= Shiva Feshareki =

Shiva Feshareki is a British-Iranian experimental composer, turntable artist and radio presenter. As a turntablist, she plays her compositions solo or alongside classical orchestras. She was born in London in 1987. She obtained a Doctorate of Music from the Royal College of Music. In 2017 she was honoured with the Ivor Novello Award for Innovation (formerly British Composer Award).

==Compositions==
Through her research and compositional work she contributed to a rediscovery of some early pioneers of electronic music, such as Pauline Oliveros, Daphne Oram and Éliane Radigue. This includes her work on the completion and realisation of Daphne Oram's 'Still Point' at the BBC Proms alongside James Bulley.

2019

'Opus Infinity' - A Spatial Composition for Turntables, Ensemble and Bespoke Soundsystem. Premiere by Shiva Feshareki and Ensemble Modern at Frankfurt LAB (2020).

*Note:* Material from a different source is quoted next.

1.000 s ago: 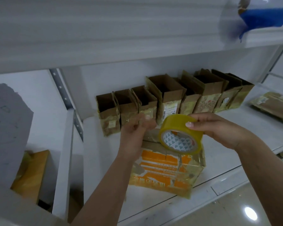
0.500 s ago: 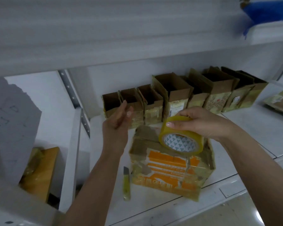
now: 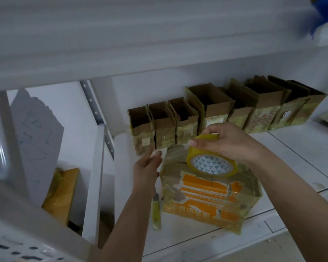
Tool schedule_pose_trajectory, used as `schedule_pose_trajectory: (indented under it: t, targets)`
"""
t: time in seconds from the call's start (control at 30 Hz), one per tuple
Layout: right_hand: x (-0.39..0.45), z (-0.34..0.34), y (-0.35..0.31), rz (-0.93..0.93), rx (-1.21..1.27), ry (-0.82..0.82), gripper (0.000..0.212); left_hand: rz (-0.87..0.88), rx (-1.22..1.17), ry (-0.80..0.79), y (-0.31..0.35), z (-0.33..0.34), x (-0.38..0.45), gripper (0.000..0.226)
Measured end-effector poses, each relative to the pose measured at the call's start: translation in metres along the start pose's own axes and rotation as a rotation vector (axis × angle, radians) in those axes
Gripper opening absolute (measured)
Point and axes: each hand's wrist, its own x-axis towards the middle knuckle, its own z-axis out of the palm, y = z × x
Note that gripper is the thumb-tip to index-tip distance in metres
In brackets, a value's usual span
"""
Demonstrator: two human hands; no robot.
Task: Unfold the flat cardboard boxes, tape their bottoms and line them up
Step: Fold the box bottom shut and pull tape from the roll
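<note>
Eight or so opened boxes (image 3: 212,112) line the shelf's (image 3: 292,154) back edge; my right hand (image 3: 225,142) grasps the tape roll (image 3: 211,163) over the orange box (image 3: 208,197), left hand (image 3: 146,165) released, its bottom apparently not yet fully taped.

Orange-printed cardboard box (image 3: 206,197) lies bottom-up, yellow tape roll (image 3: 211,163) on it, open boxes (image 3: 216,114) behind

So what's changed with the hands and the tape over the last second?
The left hand let go of the tape end, swung out left, and now rests open-fingered at the orange-printed cardboard box. The right hand keeps gripping the yellow tape roll on the box. The row of opened boxes is unchanged.
</note>
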Motion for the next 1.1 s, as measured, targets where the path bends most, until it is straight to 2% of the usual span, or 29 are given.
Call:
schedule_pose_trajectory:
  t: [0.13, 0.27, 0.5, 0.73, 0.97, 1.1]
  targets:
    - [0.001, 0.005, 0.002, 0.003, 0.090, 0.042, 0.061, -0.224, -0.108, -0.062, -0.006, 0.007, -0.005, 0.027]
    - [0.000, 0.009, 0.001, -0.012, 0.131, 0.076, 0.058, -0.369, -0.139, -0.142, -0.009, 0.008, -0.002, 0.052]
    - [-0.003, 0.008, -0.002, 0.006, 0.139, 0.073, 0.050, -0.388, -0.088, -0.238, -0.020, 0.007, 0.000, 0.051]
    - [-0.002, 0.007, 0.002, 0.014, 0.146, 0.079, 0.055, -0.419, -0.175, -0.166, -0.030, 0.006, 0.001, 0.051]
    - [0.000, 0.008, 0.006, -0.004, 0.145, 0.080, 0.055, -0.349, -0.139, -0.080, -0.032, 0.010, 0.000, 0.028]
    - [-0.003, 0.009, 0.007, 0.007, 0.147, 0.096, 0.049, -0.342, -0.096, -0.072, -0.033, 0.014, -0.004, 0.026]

‘Meditation on a Spiral Staircase’ - for Turntables and Spatialised Brass Ensemble, premiered at SOUNDLab by Shiva Feshareki and the Brass players of Szczecin Philharmonic.
'Vapour' - Electronic Track (single)

‘Liquid Pyramid’ - Audio-Visual Collaboration with alx.000000

‘Perpetual Motion (in two contrasting movements)’ - for Violin, Cello and Electronics, premiered by Britten Sinfonia at Milton Court, Barbican Centre.

NEW FORMS LP

==Awards==
- BASCA British Composer Award for Innovation in 2017
- London Music Masters Composer Award in 2016
- Royal Philharmonic Society Composition Prize 2009
- Women Make Music PRS award
- BBC/Guardian Young Composer of the Year in 2004

==UK and international festivals==
- The BBC Proms
- MUTEK, Montreal
- MaerzMusik (The Long Now) - Kraftwerk, Berlin.